WHAT IS BEING ASKED: Find the word "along" in the data. Return every line where it appears.

SOURCE MATERIAL:
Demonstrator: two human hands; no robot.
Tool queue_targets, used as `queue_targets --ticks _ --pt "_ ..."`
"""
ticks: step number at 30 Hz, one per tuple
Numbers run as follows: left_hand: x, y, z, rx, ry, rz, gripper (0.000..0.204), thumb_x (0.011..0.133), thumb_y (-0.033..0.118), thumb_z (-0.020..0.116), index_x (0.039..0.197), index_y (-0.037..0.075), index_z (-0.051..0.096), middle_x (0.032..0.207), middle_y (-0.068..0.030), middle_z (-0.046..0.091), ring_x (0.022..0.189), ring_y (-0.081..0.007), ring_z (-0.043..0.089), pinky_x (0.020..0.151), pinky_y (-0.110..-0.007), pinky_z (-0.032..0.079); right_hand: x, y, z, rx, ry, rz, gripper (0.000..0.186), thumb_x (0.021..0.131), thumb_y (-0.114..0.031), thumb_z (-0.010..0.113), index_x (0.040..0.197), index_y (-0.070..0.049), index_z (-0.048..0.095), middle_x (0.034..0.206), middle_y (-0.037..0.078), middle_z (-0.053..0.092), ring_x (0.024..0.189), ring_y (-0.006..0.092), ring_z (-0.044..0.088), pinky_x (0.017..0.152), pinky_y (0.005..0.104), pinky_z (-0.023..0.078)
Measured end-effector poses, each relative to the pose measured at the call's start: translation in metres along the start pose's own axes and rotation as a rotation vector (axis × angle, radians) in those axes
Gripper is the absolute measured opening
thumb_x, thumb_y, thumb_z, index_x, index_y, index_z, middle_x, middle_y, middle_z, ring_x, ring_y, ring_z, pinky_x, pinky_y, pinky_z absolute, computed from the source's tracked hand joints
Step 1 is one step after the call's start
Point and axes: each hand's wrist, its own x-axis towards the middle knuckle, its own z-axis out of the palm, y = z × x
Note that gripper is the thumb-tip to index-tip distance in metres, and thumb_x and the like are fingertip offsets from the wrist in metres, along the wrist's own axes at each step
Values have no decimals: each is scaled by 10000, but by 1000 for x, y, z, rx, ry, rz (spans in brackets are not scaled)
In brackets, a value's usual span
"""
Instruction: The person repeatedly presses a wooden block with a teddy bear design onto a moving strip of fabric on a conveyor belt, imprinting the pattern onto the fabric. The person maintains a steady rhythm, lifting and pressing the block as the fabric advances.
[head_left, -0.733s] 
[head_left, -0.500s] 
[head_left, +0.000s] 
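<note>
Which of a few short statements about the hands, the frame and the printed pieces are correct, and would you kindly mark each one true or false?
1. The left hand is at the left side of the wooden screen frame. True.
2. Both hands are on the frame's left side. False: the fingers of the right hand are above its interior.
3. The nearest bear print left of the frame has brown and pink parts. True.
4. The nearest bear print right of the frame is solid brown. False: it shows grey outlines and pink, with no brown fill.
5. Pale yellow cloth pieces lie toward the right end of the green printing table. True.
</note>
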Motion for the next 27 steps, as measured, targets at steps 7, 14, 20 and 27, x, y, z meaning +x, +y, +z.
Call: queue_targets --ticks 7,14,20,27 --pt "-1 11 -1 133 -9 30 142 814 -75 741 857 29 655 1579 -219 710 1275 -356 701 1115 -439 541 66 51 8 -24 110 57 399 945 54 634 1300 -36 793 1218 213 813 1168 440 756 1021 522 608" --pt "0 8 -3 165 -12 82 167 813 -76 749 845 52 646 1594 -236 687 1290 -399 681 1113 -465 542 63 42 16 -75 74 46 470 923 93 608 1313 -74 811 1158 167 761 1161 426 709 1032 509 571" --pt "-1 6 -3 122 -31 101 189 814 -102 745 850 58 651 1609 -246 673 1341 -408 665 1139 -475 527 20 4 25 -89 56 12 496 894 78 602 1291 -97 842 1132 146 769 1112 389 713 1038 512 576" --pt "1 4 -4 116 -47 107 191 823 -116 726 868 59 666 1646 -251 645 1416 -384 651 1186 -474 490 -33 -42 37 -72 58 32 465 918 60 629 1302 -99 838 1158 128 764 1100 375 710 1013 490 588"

RESULT OF THE TASK:
Measured end-effector poses, each relative to the pose measured at the call's start: translation in metres along the start pose's own axes and rotation as a rotation vector (axis × angle, radians) in those axes
Note that gripper is the thumb-tip to index-tip distance in metres, and thumb_x and the like are fingertip offsets from the wrist in metres, along the wrist's own axes at each step

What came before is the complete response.